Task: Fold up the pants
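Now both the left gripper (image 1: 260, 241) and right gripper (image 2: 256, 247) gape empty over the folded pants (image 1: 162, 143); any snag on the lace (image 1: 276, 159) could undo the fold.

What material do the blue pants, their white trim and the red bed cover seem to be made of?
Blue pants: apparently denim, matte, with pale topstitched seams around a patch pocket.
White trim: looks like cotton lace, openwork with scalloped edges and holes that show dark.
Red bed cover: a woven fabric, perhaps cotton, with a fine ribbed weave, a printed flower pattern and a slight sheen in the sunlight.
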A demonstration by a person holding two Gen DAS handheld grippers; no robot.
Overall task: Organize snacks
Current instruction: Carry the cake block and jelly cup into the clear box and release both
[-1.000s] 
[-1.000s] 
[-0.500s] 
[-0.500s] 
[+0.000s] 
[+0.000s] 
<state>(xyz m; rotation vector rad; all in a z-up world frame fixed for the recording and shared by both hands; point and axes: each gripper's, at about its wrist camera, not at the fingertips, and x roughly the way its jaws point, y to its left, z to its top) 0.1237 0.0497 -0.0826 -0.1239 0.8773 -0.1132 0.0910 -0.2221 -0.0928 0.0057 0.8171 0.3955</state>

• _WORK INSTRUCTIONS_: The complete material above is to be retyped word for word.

• _RESULT OF THIS TASK_:
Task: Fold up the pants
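Now both the left gripper (image 1: 260, 241) and right gripper (image 2: 256, 247) gape empty over the folded pants (image 1: 162, 143); any snag on the lace (image 1: 276, 159) could undo the fold.

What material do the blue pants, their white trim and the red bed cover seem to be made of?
Blue pants: apparently denim, matte, with pale topstitched seams around a patch pocket.
White trim: looks like cotton lace, openwork with scalloped edges and holes that show dark.
Red bed cover: a woven fabric, perhaps cotton, with a fine ribbed weave, a printed flower pattern and a slight sheen in the sunlight.
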A demonstration by a person holding two Gen DAS handheld grippers; no robot.
Overall task: Organize snacks
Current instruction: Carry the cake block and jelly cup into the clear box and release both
[-1.000s] 
[-1.000s] 
[-0.500s] 
[-0.500s] 
[+0.000s] 
[+0.000s] 
<state>(xyz m; rotation vector rad; all in a z-up world frame fixed for the recording and shared by both hands; point and axes: each gripper's, at about its wrist camera, not at the fingertips, and x roughly the way its jaws point, y to its left, z to its top) 0.1237 0.0497 -0.0826 -0.1239 0.8773 -0.1132 0.0910 -0.2221 -0.0928 0.0057 0.8171 0.3955</state>

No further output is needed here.